A Large Empire Period Sevres Biscuit Porcelain Group of Apollo and Daphne

9323 A large Empire period Sevres biscuit porcelain group of Apollo and Daphne after the model by Louis-Simon Boizot of 1786, depicting Daphne at the point of capture and transformation into a laurel tree, watched by her father, the river god Peneus. Daphne; both hands restored, Apollo; hand restored, otherwise minor chips only.

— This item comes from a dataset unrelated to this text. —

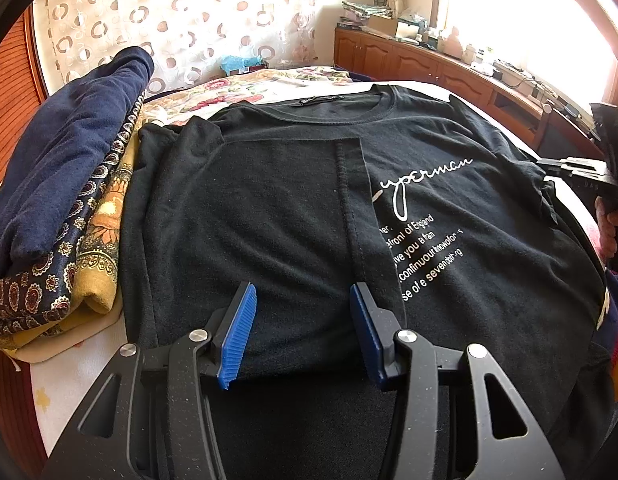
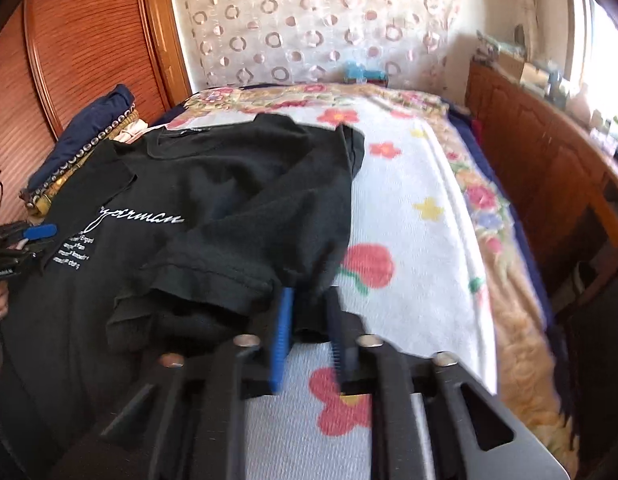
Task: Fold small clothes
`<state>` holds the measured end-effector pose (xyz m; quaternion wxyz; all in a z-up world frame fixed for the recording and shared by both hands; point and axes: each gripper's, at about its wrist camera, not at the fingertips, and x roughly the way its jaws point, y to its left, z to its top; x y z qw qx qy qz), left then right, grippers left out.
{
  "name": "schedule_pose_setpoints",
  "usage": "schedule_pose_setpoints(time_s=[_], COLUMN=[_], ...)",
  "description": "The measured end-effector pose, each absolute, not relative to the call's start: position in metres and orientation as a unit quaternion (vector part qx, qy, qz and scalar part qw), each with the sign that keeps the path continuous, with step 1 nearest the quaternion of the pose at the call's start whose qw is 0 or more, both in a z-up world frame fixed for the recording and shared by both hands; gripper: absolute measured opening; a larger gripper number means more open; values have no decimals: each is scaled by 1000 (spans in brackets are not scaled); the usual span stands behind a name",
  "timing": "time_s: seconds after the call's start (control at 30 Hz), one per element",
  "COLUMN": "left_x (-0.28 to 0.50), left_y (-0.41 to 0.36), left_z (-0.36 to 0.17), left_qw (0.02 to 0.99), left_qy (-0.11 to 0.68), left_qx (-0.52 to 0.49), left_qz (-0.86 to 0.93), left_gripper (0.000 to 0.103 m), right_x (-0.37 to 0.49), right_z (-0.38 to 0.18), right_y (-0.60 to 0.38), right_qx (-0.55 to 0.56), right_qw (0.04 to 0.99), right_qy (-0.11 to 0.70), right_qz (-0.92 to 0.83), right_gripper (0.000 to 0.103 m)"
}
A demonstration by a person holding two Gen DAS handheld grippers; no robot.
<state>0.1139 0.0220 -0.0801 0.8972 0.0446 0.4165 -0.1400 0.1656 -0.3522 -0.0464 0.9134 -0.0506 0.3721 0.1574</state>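
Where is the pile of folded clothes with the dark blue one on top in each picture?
Left wrist view: the pile of folded clothes fills the left side, right beside the black T-shirt.
Right wrist view: the same pile sits small at the far left, behind the T-shirt, before the wooden wardrobe door.
Shared landmark: the white "Superman" lettering on the shirt.

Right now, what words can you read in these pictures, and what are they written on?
All on the black T-shirt, partly hidden by its folded side:
"yperman", in white script, first letter covered.
"front of England"
"ve you a fam"
"continuou", rest too garbled to read.
"se of a seven", rest too garbled to read.
Neck label: too small to read.
Sticker on the left gripper, seen from the right wrist: too blurred.
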Motion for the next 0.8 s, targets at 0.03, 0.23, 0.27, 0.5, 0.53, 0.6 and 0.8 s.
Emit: schedule_pose_setpoints(time_s=[0.03, 0.23, 0.27, 0.5, 0.53, 0.6, 0.8], left_x=[113, 110, 108, 98, 97, 96, 94], left_y=[23, 29, 30, 40, 41, 42, 45], left_z=[-80, -74, -73, -58, -57, -54, -50], left_qw=[898, 902, 903, 912, 913, 914, 918], left_qy=[416, 408, 406, 388, 385, 382, 375], left_qx=[43, 29, 27, 10, 8, 5, 1], left_qz=[-136, -137, -136, -133, -133, -134, -133], left_gripper=[50, 50, 50, 50, 50, 50, 50], right_x=[164, 161, 164, 196, 201, 209, 231], right_z=[-42, -12, -8, 14, 14, 16, 6], right_y=[-353, -328, -320, -252, -243, -225, -209], right_qx=[-54, -64, -70, -91, -91, -89, -97], right_qw=[917, 926, 925, 914, 912, 908, 908], right_qy=[364, 320, 316, 295, 294, 292, 299], right_qz=[156, 191, 199, 262, 271, 285, 278], right_gripper=[9, 4, 4, 3, 3, 4, 18])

Stamped SEVRES and with Brongniart visa for 10 May 1814. Craftsmans mark; Li, for Auguste-Marie Liance (active 1795-1820)


French, Sevres



Height; 18 ins (46 cms)

Width; 14 ins (34 cms)                                                 £12,000




Simon-Louis Boizot (1740-1809) trained with the brothers Slodtz winning the Prix de Rome in 1762. A significant narrative sculptor, he was employed as Art director at the Sevres factory between 1773-1800 to guide the early experiments with biscuit sculpture as miniature marbles. Beautifully made and in the current taste, these models were ideal for decorating dining tables as surtout de table as well as chimneypiece ormanments. Many of these models were also cast in bronze and some used to decorate clock cases and candelabra.

A group of Empire period Sevres biscuit sculpture in the Queens Collection, bought by George IV directly from Sevres indicates the  taste for miniature “marble” sculpture current in England at the beginning of the 19th century. Interestingly, in the collection there are two groups, Rape of Orithyia after Marsy, and Rape of Proserpine after Girardon, both modelled by Boizot and sculpted and finished in 6 April 1814 by Liance, and subsequently purchased by George IV in 1816 from the Sevres manufactory via his agent in Paris, J-B Watier.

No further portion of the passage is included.